[PROBLEM DETAILS]
Return all the entries. Match them word for word.

[DATA FOR PROCESSING]
-- -- --

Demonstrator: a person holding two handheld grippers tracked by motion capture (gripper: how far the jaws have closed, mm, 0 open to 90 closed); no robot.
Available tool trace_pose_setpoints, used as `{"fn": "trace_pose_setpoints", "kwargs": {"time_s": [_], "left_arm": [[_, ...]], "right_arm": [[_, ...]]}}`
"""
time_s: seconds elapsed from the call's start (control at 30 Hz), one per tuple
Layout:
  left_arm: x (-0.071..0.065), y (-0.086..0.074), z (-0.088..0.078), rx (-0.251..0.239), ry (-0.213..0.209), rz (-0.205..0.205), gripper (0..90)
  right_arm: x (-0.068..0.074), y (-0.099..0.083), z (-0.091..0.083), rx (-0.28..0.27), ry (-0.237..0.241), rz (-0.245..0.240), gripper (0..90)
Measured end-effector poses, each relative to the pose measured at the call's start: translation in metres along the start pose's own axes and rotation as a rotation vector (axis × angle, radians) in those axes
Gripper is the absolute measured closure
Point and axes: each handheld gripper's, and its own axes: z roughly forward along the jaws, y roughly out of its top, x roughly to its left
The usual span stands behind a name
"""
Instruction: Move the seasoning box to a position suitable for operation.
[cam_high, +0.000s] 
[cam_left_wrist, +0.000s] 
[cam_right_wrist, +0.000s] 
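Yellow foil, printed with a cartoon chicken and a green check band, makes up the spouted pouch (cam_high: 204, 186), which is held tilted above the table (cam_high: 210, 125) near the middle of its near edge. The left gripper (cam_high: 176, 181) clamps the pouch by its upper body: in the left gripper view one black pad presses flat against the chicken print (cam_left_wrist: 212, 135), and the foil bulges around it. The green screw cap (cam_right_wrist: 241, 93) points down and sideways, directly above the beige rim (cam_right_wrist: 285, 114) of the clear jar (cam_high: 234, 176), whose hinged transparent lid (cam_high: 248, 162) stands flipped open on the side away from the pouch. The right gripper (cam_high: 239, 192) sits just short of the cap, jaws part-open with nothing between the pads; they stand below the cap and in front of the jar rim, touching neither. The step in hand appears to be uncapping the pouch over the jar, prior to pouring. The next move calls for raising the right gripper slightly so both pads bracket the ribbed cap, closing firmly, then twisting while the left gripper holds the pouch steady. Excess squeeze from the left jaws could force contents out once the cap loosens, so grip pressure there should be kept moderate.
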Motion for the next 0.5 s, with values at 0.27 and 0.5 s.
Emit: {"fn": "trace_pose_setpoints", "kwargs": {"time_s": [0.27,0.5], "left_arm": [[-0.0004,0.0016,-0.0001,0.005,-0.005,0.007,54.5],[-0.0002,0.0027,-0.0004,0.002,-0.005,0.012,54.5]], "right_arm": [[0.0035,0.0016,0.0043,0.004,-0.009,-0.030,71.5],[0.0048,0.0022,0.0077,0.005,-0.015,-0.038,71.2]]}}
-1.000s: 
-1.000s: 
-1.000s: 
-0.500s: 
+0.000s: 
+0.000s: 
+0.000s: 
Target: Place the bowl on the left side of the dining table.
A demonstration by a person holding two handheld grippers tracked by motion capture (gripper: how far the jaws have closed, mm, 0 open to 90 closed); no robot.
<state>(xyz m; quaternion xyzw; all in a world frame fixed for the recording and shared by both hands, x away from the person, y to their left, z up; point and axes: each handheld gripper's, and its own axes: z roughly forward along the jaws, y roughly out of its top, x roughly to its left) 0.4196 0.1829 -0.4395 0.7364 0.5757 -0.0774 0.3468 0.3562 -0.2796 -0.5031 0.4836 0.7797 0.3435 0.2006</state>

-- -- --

[OUTPUT BELOW]
Demonstrator: a person holding two handheld grippers tracked by motion capture (gripper: how far the jaws have closed, mm, 0 open to 90 closed); no robot.
Available tool trace_pose_setpoints, used as `{"fn": "trace_pose_setpoints", "kwargs": {"time_s": [_], "left_arm": [[_, ...]], "right_arm": [[_, ...]]}}`
"""
time_s: seconds elapsed from the call's start (control at 30 Hz), one per tuple
Layout:
  left_arm: x (-0.071..0.065), y (-0.086..0.074), z (-0.088..0.078), rx (-0.251..0.239), ry (-0.213..0.209), rz (-0.205..0.205), gripper (0..90)
  right_arm: x (-0.068..0.074), y (-0.099..0.083), z (-0.091..0.083), rx (-0.28..0.27), ry (-0.237..0.241), rz (-0.245..0.240), gripper (0..90)
Measured end-effector poses, each relative to the pose measured at the call's start: translation in metres along the start pose's own axes and rotation as a rotation vector (axis × angle, radians) in those axes
Gripper is the absolute measured closure
Point and axes: each handheld gripper's, and its own axes: z roughly forward along the jaws, y roughly out of its top, x roughly to its left
The usual span stands behind a name
"""
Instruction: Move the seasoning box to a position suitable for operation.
[cam_high, +0.000s] 
[cam_left_wrist, +0.000s] 
[cam_right_wrist, +0.000s] 
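Yellow foil, printed with a cartoon chicken and a green check band, makes up the spouted pouch (cam_high: 204, 186), which is held tilted above the table (cam_high: 210, 125) near the middle of its near edge. The left gripper (cam_high: 176, 181) clamps the pouch by its upper body: in the left gripper view one black pad presses flat against the chicken print (cam_left_wrist: 212, 135), and the foil bulges around it. The green screw cap (cam_right_wrist: 241, 93) points down and sideways, directly above the beige rim (cam_right_wrist: 285, 114) of the clear jar (cam_high: 234, 176), whose hinged transparent lid (cam_high: 248, 162) stands flipped open on the side away from the pouch. The right gripper (cam_high: 239, 192) sits just short of the cap, jaws part-open with nothing between the pads; they stand below the cap and in front of the jar rim, touching neither. The step in hand appears to be uncapping the pouch over the jar, prior to pouring. The next move calls for raising the right gripper slightly so both pads bracket the ribbed cap, closing firmly, then twisting while the left gripper holds the pouch steady. Excess squeeze from the left jaws could force contents out once the cap loosens, so grip pressure there should be kept moderate.
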Motion for the next 0.5 s, with values at 0.27 and 0.5 s.
Emit: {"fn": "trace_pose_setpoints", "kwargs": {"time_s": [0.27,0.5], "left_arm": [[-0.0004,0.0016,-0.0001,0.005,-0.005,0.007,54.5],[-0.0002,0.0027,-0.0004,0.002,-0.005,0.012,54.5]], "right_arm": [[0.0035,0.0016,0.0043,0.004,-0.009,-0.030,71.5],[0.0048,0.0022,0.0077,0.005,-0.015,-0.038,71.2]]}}
-1.000s: 
-1.000s: 
-1.000s: 
-0.500s: 
+0.000s: 
+0.000s: 
+0.000s: 
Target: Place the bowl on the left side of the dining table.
A demonstration by a person holding two handheld grippers tracked by motion capture (gripper: how far the jaws have closed, mm, 0 open to 90 closed); no robot.
<state>(xyz m; quaternion xyzw; all in a world frame fixed for the recording and shared by both hands, x away from the person, y to their left, z up; point and axes: each handheld gripper's, and its own axes: z roughly forward along the jaws, y roughly out of its top, x roughly to its left) 0.4196 0.1829 -0.4395 0.7364 0.5757 -0.0774 0.3468 0.3562 -0.2796 -0.5031 0.4836 0.7797 0.3435 0.2006</state>

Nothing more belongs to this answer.